## Task requirements
An exact reprint of the data below is required, line for line.
*** Opening of Data below ***
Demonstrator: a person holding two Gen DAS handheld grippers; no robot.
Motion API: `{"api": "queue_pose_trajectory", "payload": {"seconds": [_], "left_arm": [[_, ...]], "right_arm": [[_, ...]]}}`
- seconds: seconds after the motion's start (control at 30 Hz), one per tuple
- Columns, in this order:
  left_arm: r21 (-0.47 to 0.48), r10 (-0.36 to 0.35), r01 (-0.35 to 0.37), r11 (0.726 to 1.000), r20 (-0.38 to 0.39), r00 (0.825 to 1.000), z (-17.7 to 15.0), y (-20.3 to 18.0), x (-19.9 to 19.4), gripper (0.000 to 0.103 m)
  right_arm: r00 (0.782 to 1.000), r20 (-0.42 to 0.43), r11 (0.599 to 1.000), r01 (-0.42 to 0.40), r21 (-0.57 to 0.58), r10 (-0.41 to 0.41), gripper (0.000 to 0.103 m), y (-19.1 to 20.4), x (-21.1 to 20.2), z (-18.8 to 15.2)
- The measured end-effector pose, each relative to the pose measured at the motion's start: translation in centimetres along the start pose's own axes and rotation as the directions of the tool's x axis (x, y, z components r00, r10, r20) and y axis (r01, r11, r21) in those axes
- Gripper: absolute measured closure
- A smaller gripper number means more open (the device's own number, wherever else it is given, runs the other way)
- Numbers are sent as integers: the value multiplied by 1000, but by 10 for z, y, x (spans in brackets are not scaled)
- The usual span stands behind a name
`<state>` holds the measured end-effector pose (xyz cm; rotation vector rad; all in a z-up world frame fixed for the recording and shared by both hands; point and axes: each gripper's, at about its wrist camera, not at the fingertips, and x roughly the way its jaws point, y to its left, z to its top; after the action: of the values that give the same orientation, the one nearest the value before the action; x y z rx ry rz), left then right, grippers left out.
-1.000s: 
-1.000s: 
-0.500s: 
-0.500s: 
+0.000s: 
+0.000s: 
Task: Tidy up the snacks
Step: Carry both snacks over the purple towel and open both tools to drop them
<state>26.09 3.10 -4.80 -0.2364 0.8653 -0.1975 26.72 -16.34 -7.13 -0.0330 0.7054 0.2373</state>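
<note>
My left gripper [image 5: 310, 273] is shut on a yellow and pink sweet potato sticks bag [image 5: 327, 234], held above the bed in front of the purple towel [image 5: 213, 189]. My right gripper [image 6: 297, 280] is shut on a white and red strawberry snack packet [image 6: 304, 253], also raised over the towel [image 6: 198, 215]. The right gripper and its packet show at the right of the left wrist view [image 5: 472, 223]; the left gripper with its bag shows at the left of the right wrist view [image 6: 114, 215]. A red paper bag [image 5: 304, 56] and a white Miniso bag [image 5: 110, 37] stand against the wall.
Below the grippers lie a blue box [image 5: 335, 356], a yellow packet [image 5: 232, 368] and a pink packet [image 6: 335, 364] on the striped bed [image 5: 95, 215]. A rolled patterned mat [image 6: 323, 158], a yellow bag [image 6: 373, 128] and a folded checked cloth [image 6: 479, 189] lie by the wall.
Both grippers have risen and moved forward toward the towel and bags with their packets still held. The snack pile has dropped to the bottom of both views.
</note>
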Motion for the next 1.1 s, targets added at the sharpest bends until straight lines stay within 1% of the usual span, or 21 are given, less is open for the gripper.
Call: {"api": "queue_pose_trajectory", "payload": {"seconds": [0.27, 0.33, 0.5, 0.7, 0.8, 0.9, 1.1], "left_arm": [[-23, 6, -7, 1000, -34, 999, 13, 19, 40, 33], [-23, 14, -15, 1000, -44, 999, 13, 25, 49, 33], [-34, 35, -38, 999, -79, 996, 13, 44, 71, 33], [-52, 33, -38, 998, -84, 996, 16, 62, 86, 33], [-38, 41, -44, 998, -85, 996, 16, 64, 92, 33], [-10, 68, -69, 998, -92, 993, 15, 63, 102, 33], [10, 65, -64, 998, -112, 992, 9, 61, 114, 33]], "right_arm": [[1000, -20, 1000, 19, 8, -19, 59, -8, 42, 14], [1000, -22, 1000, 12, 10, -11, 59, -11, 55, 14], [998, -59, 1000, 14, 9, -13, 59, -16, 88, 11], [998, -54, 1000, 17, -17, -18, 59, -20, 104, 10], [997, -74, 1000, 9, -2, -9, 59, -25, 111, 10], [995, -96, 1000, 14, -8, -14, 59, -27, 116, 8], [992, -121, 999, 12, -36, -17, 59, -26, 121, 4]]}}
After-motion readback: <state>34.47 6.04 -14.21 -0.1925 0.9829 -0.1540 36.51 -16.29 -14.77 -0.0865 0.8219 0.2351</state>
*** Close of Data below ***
## Answer box
Demonstrator: a person holding two Gen DAS handheld grippers; no robot.
Motion API: `{"api": "queue_pose_trajectory", "payload": {"seconds": [_], "left_arm": [[_, ...]], "right_arm": [[_, ...]]}}`
- seconds: seconds after the motion's start (control at 30 Hz), one per tuple
- Columns, in this order:
  left_arm: r21 (-0.47 to 0.48), r10 (-0.36 to 0.35), r01 (-0.35 to 0.37), r11 (0.726 to 1.000), r20 (-0.38 to 0.39), r00 (0.825 to 1.000), z (-17.7 to 15.0), y (-20.3 to 18.0), x (-19.9 to 19.4), gripper (0.000 to 0.103 m)
  right_arm: r00 (0.782 to 1.000), r20 (-0.42 to 0.43), r11 (0.599 to 1.000), r01 (-0.42 to 0.40), r21 (-0.57 to 0.58), r10 (-0.41 to 0.41), gripper (0.000 to 0.103 m), y (-19.1 to 20.4), x (-21.1 to 20.2), z (-18.8 to 15.2)
- The measured end-effector pose, each relative to the pose measured at the motion's start: translation in centimetres along the start pose's own axes and rotation as the directions of the tool's x axis (x, y, z components r00, r10, r20) and y axis (r01, r11, r21) in those axes
- Gripper: absolute measured closure
- A smaller gripper number means more open (the device's own number, wherever else it is given, runs the other way)
- Numbers are sent as integers: the value multiplied by 1000, but by 10 for z, y, x (spans in brackets are not scaled)
- The usual span stands behind a name
`<state>` holds the measured end-effector pose (xyz cm; rotation vector rad; all in a z-up world frame fixed for the recording and shared by both hands; point and axes: each gripper's, at about its wrist camera, not at the fingertips, and x roughly the way its jaws point, y to its left, z to its top; after the action: of the values that give the same orientation, the one nearest the value before the action; x y z rx ry rz), left then right, grippers left out.
-1.000s: 
-1.000s: 
-0.500s: 
-0.500s: 
+0.000s: 
+0.000s: 
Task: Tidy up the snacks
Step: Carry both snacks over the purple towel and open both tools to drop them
<state>26.09 3.10 -4.80 -0.2364 0.8653 -0.1975 26.72 -16.34 -7.13 -0.0330 0.7054 0.2373</state>
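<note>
My left gripper [image 5: 310, 273] is shut on a yellow and pink sweet potato sticks bag [image 5: 327, 234], held above the bed in front of the purple towel [image 5: 213, 189]. My right gripper [image 6: 297, 280] is shut on a white and red strawberry snack packet [image 6: 304, 253], also raised over the towel [image 6: 198, 215]. The right gripper and its packet show at the right of the left wrist view [image 5: 472, 223]; the left gripper with its bag shows at the left of the right wrist view [image 6: 114, 215]. A red paper bag [image 5: 304, 56] and a white Miniso bag [image 5: 110, 37] stand against the wall.
Below the grippers lie a blue box [image 5: 335, 356], a yellow packet [image 5: 232, 368] and a pink packet [image 6: 335, 364] on the striped bed [image 5: 95, 215]. A rolled patterned mat [image 6: 323, 158], a yellow bag [image 6: 373, 128] and a folded checked cloth [image 6: 479, 189] lie by the wall.
Both grippers have risen and moved forward toward the towel and bags with their packets still held. The snack pile has dropped to the bottom of both views.
</note>
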Motion for the next 1.1 s, targets added at the sharpest bends until straight lines stay within 1% of the usual span, or 21 are given, less is open for the gripper.
Call: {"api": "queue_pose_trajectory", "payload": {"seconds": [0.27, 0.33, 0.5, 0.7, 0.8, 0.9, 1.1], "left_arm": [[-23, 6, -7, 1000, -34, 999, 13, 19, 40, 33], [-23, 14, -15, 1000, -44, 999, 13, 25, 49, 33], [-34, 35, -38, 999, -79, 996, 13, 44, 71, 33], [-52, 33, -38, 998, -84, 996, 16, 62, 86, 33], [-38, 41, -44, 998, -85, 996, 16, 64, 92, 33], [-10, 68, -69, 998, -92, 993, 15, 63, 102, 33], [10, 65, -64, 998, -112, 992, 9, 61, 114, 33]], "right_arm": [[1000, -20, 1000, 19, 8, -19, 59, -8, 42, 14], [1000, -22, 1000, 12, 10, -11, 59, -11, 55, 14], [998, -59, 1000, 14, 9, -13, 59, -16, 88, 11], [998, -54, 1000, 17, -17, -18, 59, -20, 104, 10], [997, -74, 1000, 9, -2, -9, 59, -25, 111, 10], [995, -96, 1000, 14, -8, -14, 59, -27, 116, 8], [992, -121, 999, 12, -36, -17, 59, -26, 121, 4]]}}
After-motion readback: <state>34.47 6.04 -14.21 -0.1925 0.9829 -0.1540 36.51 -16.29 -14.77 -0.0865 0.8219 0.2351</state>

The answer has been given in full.